Hard to believe, but here it comes. I won’t be sorry to say good-bye to 2015 and the heartbreaks it delivered, first as we fought the devil for Nick’s addiction and then losing him to thyroid disease after climbing out of hell with him.

It seemed as if the hurts just piled up on top of each other: Mother’s Day, Father’s Day, what would have been his 31st birthday, Thanksgiving (hardest for me), and Christmas (which hit my husband very hard). Now there is a fairly quiet stretch until April, the awful anniversary of his leaving us.

I find myself very teary these days. Nick’s stocking, my mother’s painstakingly detailed needlework still in perfect condition, will go to a niece on my husband’s side. There are no children on my side and my niece’s grandson is named “Nicholas”, so she’ll keep it at her house for when he visits.

I’m at peace with that. I love my niece and I know she will take good care of it. She is crafty, so she’ll appreciate Mom’s work and she has a big heart so I know it goes to a loving home. Still, I cried buckets when I set it aside. Another stumbling block came when I put away the Christmas tree ornament he made for me in kindergarten. He was so proud of it and loved that I put it on the tree every year, even when he’d reached adulthood. I won’t be parting with that.

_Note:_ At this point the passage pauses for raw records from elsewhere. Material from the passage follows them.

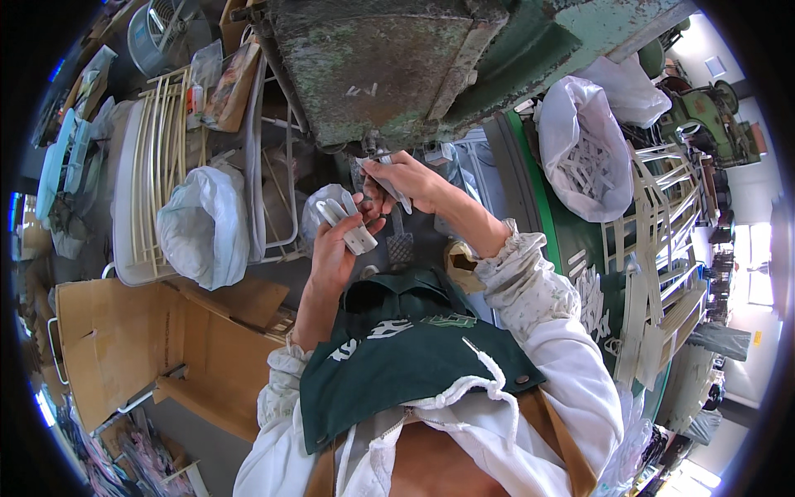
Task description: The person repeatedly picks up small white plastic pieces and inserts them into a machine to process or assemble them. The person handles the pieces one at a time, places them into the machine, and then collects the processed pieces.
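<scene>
A person in a dark green apron works with both bare hands near the middle of the frame, just below a worn green machine that fills the top centre. The left hand, left of centre, has its grip closed around a bundle of white strips, whose ends fan out above and below the fingers. The right hand, a little higher and further right, sits close under the machine's lower edge. Its grip is together on a single pale piece, which slants down to the right below the fingers; the fingertips are partly hidden.

At the right of the frame, a dark table with a bright green edge carries an open white bag filled with similar short pieces. More loose white pieces lie lower on that table, beside long pale slatted frames. Left of the hands stands another white bag, with its mouth open, in front of pale rods. An open cardboard box takes up the lower left, and a round metal fan shows at the upper left.
</scene>
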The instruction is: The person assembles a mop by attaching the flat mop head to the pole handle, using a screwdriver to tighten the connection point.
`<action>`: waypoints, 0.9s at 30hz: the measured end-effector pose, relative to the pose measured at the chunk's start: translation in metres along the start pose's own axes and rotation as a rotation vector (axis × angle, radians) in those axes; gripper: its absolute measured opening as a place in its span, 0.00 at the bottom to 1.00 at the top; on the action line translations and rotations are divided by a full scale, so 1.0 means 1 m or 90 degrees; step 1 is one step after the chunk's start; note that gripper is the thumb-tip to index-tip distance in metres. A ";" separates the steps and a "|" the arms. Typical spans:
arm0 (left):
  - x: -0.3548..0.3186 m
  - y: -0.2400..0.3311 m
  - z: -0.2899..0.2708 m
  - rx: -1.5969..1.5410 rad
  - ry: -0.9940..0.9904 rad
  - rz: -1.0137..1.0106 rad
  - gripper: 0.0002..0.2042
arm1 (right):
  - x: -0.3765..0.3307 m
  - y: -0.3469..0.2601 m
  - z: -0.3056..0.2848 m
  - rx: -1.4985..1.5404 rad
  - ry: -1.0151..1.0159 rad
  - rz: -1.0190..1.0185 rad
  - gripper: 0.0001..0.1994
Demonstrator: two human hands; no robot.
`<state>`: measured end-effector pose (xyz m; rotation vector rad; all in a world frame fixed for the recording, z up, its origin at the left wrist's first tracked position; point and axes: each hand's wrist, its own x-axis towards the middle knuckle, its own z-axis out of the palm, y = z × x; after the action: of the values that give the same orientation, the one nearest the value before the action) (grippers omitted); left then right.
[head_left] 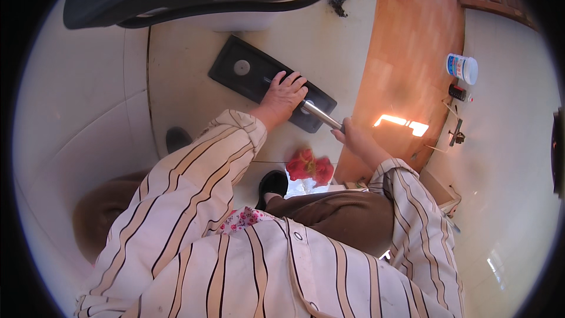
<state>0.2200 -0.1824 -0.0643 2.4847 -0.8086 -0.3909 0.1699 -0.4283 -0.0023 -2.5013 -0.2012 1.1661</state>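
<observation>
Down on the pale tiled floor [329, 41], the person's left hand [283, 97] lies flat with fingers spread on a black rectangular panel [250, 73] that has a round grey disc [242, 68] near its far end. The same hand's thumb side touches the upper end of a shiny metal tube [321, 115], which slants across the panel's near corner. The right hand [355, 136] is curled around the tube's lower end, gripping it. The panel lies at an angle on the floor, just beside a reddish wooden door [412, 53] lit by a bright patch of light. A red cloth bundle [310, 168] sits on the floor near the person's black shoe [272, 184], below the hands. Beyond the door, a small white jar with a blue label [462, 68] lies on its side, well apart from the hands. Both arms wear striped cream sleeves [200, 176].
</observation>
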 end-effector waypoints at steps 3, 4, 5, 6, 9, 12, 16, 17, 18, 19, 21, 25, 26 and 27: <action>0.002 0.009 -0.002 0.033 -0.059 0.004 0.24 | 0.002 0.013 0.022 0.031 -0.016 0.012 0.21; 0.001 0.011 -0.003 0.035 -0.075 0.007 0.25 | 0.005 0.016 0.027 0.037 -0.012 0.009 0.21; 0.002 0.008 -0.006 0.051 -0.072 0.013 0.26 | 0.008 0.020 0.031 0.053 0.003 -0.007 0.21; 0.002 0.007 -0.007 0.055 -0.072 0.014 0.26 | 0.011 0.024 0.034 0.065 0.016 -0.020 0.21; -0.001 0.002 -0.009 -0.001 -0.070 0.010 0.27 | 0.017 0.030 0.038 0.090 0.014 -0.028 0.21; -0.007 -0.009 -0.009 -0.103 0.046 0.017 0.23 | 0.017 0.029 0.038 0.076 0.029 -0.039 0.21; -0.035 -0.020 -0.013 -0.133 0.445 -0.353 0.14 | 0.011 0.029 0.036 0.065 0.020 -0.004 0.21; -0.043 -0.022 -0.008 -0.243 0.480 -0.567 0.12 | 0.007 0.028 0.035 0.062 0.021 -0.005 0.21; -0.055 -0.030 0.000 -0.350 0.514 -0.784 0.10 | 0.007 0.026 0.034 0.067 0.024 -0.021 0.21; -0.071 -0.046 0.012 -0.348 0.526 -0.786 0.10 | 0.008 0.023 0.032 0.072 0.027 -0.035 0.21; -0.099 -0.074 0.029 -0.874 0.450 -1.089 0.07 | 0.015 0.020 0.031 0.094 0.056 -0.065 0.21; -0.078 -0.048 0.025 -0.925 0.350 -0.874 0.07 | 0.011 0.020 0.026 0.123 0.055 -0.053 0.21; -0.070 -0.044 0.020 -0.929 0.327 -0.880 0.07 | 0.008 0.020 0.026 0.120 0.055 -0.054 0.21; -0.065 -0.042 0.017 -0.932 0.302 -0.886 0.07 | 0.003 0.022 0.028 0.113 0.057 -0.049 0.21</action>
<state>0.1818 -0.1193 -0.0930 1.1618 1.1595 -0.4902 0.1500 -0.4402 -0.0300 -2.3626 -0.1604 0.9937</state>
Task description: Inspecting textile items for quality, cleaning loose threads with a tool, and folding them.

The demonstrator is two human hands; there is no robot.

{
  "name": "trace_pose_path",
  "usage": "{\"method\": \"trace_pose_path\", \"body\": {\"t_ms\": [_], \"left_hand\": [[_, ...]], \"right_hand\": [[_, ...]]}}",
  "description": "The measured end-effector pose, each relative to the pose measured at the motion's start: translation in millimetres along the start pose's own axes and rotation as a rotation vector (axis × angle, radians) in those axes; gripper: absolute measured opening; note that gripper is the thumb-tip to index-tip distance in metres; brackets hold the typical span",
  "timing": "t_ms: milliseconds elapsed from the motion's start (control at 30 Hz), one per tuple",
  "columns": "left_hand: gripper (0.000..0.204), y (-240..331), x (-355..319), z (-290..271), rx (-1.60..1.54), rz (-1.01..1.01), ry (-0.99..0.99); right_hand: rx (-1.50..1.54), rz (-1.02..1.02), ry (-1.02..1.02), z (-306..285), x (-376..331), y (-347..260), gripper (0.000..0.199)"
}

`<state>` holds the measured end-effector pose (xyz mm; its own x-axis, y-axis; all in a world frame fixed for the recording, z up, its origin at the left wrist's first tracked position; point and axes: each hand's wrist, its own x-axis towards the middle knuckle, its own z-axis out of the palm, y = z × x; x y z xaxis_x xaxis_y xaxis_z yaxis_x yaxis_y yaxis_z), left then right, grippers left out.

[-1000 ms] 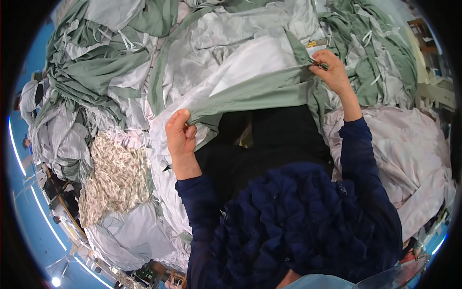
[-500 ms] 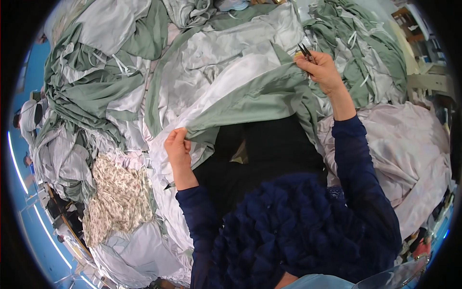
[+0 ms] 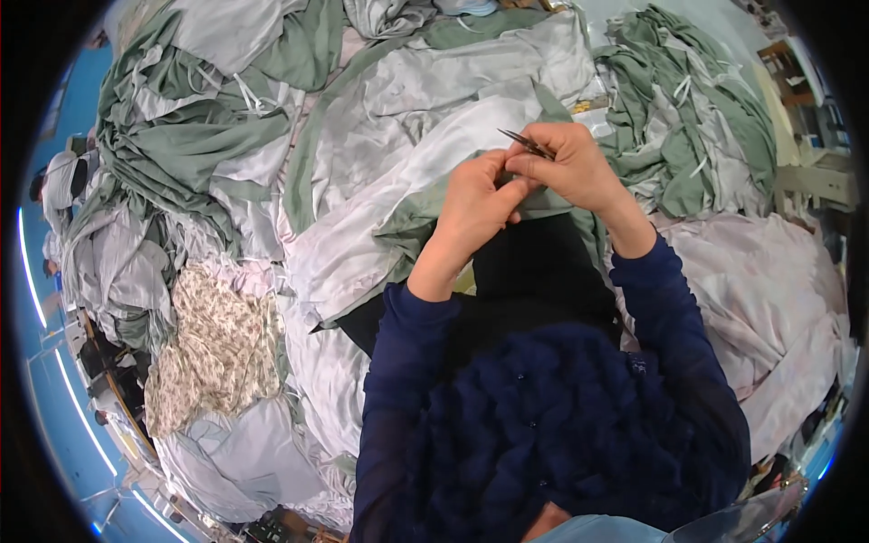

I did toss out more decorations this year and I plan to do more purging next week. I’m needing to downsize my belongings because it feels overwhelming. I went through the silver with my foster daughter and had her pick out a few pieces that I’ll mail up to her next week, as well.

The year was not without its joys, as well. BP finally settled with us. I used the money to fund our SEP account and am taking the family to the Grand Canyon next summer, all expenses paid. Eldest son and his girl continue to be quite content with each other. Youngest is building a successful business and we’re not driving each other TOO crazy as we work on projects together.

Someone here opined that 2016 will be a balanced year. I truly hope that is the case. I wish you and yours a happy, healthy, and prosperous new year!


GypsyWynd December 31, 2015

Parting with Nick' s stocking must have been very difficult. We still put Dad's up......and all the dogs'.
I hope happiness far outweighs grief and pain for all of you in 2016.

ConnieK GypsyWynd ⋅ December 31, 2015

It's hard to accept but I don't want it stuffed away and I don't think I can bear the hurt year after year of pulling it out. If I find I miss it, my niece will gladly give it back. For now, this feels right. Thanks, Gypsy. I hope 2016 is good to us all.

QueenSuzu December 31, 2015

The coming year WILL be better----I am "Queen Suzu" and I command it to be so!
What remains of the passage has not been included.